▶ [Exercise description] Nothing may be dropped. Retype the whole listing exactly.

▶ [Material provided]

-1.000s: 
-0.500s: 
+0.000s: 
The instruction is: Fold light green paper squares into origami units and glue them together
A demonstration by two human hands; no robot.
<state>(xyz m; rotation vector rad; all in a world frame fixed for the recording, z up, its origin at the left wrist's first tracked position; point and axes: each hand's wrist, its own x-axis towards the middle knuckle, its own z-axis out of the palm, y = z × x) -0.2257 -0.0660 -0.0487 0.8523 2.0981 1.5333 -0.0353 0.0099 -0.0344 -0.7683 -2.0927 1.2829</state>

▶ [Response area]
-1.000s: 
-0.500s: 
+0.000s: 
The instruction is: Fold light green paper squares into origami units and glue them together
A demonstration by two human hands; no robot.
<state>(xyz m; rotation vector rad; all in a world frame fixed for the recording, z up, its origin at the left wrist's first tracked position; point and axes: each hand's wrist, its own x-axis towards the middle knuckle, its own z-axis out of the palm, y = z × x) -0.2257 -0.0660 -0.0487 0.8523 2.0981 1.5333 -0.0353 0.0099 -0.0344 -0.7683 -2.0927 1.2829</state>

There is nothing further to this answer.